Problem description:
Once you have read the data below, set it all down again exactly.

Data records:
^^^^^^^^
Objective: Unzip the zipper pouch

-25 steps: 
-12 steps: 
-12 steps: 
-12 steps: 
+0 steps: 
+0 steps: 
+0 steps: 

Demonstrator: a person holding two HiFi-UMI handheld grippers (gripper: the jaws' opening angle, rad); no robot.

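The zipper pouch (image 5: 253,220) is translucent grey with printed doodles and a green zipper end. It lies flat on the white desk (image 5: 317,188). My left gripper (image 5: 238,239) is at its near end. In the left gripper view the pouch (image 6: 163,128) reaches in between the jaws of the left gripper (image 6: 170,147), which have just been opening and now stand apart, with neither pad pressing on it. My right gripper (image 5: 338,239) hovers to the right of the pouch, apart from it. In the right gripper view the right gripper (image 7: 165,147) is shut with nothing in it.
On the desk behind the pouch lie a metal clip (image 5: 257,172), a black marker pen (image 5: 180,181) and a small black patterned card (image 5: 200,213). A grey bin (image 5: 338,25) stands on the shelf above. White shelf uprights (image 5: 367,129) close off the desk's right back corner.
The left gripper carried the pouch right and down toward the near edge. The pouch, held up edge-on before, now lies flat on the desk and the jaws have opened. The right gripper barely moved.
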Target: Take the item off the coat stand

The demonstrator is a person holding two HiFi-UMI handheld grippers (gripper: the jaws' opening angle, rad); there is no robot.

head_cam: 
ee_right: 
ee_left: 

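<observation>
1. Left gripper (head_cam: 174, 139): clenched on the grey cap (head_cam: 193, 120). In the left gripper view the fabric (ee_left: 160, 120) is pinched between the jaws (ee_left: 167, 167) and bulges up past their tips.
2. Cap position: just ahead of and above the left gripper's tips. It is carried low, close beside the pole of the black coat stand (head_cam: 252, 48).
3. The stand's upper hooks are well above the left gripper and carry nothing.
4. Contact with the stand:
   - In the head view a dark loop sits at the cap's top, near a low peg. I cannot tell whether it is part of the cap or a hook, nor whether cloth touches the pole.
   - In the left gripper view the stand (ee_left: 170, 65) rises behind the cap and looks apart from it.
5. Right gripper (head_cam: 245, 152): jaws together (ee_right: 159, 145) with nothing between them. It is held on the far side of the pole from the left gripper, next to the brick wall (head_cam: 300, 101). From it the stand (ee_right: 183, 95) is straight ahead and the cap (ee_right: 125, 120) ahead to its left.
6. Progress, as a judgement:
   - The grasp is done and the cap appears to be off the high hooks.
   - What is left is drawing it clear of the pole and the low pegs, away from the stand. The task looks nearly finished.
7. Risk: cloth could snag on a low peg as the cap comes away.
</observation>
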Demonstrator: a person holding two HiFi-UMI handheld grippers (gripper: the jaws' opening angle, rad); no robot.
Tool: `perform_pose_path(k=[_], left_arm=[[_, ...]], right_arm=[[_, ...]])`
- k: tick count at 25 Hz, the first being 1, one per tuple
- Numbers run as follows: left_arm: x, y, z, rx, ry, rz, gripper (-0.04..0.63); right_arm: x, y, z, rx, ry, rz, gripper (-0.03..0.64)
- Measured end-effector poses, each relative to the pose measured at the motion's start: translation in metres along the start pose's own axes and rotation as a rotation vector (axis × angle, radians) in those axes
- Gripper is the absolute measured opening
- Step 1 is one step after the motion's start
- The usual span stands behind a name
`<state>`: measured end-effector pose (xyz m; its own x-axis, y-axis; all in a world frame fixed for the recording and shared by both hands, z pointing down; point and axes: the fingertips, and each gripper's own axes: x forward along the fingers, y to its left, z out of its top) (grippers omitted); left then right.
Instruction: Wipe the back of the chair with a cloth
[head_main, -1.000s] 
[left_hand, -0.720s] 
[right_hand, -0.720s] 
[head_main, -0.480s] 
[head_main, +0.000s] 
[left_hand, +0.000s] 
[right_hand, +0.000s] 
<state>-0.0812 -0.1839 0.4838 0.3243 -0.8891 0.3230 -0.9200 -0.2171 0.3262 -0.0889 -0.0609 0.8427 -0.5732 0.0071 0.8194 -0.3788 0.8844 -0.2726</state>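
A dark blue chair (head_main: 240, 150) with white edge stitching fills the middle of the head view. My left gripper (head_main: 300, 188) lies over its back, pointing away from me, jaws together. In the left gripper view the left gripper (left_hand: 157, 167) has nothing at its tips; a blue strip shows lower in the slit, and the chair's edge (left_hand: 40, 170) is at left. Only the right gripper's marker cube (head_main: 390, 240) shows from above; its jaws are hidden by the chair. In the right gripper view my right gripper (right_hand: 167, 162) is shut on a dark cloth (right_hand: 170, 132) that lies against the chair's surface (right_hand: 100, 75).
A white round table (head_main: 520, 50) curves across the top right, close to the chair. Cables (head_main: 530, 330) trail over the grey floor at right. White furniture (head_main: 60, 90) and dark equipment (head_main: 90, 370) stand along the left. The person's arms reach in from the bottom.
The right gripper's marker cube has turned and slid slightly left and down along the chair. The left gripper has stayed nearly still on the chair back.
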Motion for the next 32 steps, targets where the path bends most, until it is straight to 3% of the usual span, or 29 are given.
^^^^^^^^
Solution to the exercise:
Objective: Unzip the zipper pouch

-25 steps: 
-12 steps: 
-12 steps: 
-12 steps: 
+0 steps: 
+0 steps: 
+0 steps: 

Demonstrator: a person holding two HiFi-UMI handheld grippers (gripper: the jaws' opening angle, rad); no robot.

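The zipper pouch (image 5: 253,220) is translucent grey with printed doodles and a green zipper end. It lies flat on the white desk (image 5: 317,188). My left gripper (image 5: 238,239) is at its near end. In the left gripper view the pouch (image 6: 163,128) reaches in between the jaws of the left gripper (image 6: 170,147), which have just been opening and now stand apart, with neither pad pressing on it. My right gripper (image 5: 338,239) hovers to the right of the pouch, apart from it. In the right gripper view the right gripper (image 7: 165,147) is shut with nothing in it.
On the desk behind the pouch lie a metal clip (image 5: 257,172), a black marker pen (image 5: 180,181) and a small black patterned card (image 5: 200,213). A grey bin (image 5: 338,25) stands on the shelf above. White shelf uprights (image 5: 367,129) close off the desk's right back corner.
The left gripper carried the pouch right and down toward the near edge. The pouch, held up edge-on before, now lies flat on the desk and the jaws have opened. The right gripper barely moved.
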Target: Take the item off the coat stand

The demonstrator is a person holding two HiFi-UMI handheld grippers (gripper: the jaws' opening angle, rad); there is no robot.

head_cam: 
ee_right: 
ee_left: 

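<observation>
1. Left gripper (head_cam: 174, 139): clenched on the grey cap (head_cam: 193, 120). In the left gripper view the fabric (ee_left: 160, 120) is pinched between the jaws (ee_left: 167, 167) and bulges up past their tips.
2. Cap position: just ahead of and above the left gripper's tips. It is carried low, close beside the pole of the black coat stand (head_cam: 252, 48).
3. The stand's upper hooks are well above the left gripper and carry nothing.
4. Contact with the stand:
   - In the head view a dark loop sits at the cap's top, near a low peg. I cannot tell whether it is part of the cap or a hook, nor whether cloth touches the pole.
   - In the left gripper view the stand (ee_left: 170, 65) rises behind the cap and looks apart from it.
5. Right gripper (head_cam: 245, 152): jaws together (ee_right: 159, 145) with nothing between them. It is held on the far side of the pole from the left gripper, next to the brick wall (head_cam: 300, 101). From it the stand (ee_right: 183, 95) is straight ahead and the cap (ee_right: 125, 120) ahead to its left.
6. Progress, as a judgement:
   - The grasp is done and the cap appears to be off the high hooks.
   - What is left is drawing it clear of the pole and the low pegs, away from the stand. The task looks nearly finished.
7. Risk: cloth could snag on a low peg as the cap comes away.
</observation>
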Demonstrator: a person holding two HiFi-UMI handheld grippers (gripper: the jaws' opening angle, rad); no robot.
Tool: `perform_pose_path(k=[_], left_arm=[[_, ...]], right_arm=[[_, ...]])`
- k: tick count at 25 Hz, the first being 1, one per tuple
- Numbers run as follows: left_arm: x, y, z, rx, ry, rz, gripper (-0.04..0.63); right_arm: x, y, z, rx, ry, rz, gripper (-0.03..0.64)
- Measured end-effector poses, each relative to the pose measured at the motion's start: translation in metres along the start pose's own axes and rotation as a rotation vector (axis × angle, radians) in those axes
- Gripper is the absolute measured opening
- Step 1 is one step after the motion's start
- The usual span stands behind a name
`<state>`: measured end-effector pose (xyz m; its own x-axis, y-axis; all in a world frame fixed for the recording and shared by both hands, z pointing down; point and axes: the fingertips, and each gripper's own axes: x forward along the fingers, y to its left, z out of its top) (grippers omitted); left then right.
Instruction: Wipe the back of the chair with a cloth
[head_main, -1.000s] 
[left_hand, -0.720s] 
[right_hand, -0.720s] 
[head_main, -0.480s] 
[head_main, +0.000s] 
[left_hand, +0.000s] 
[right_hand, +0.000s] 
<state>-0.0812 -0.1839 0.4838 0.3243 -0.8891 0.3230 -0.9200 -0.2171 0.3262 -0.0889 -0.0609 0.8427 -0.5732 0.0071 0.8194 -0.3788 0.8844 -0.2726</state>
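A dark blue chair (head_main: 240, 150) with white edge stitching fills the middle of the head view. My left gripper (head_main: 300, 188) lies over its back, pointing away from me, jaws together. In the left gripper view the left gripper (left_hand: 157, 167) has nothing at its tips; a blue strip shows lower in the slit, and the chair's edge (left_hand: 40, 170) is at left. Only the right gripper's marker cube (head_main: 390, 240) shows from above; its jaws are hidden by the chair. In the right gripper view my right gripper (right_hand: 167, 162) is shut on a dark cloth (right_hand: 170, 132) that lies against the chair's surface (right_hand: 100, 75).
A white round table (head_main: 520, 50) curves across the top right, close to the chair. Cables (head_main: 530, 330) trail over the grey floor at right. White furniture (head_main: 60, 90) and dark equipment (head_main: 90, 370) stand along the left. The person's arms reach in from the bottom.
The right gripper's marker cube has turned and slid slightly left and down along the chair. The left gripper has stayed nearly still on the chair back.
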Motion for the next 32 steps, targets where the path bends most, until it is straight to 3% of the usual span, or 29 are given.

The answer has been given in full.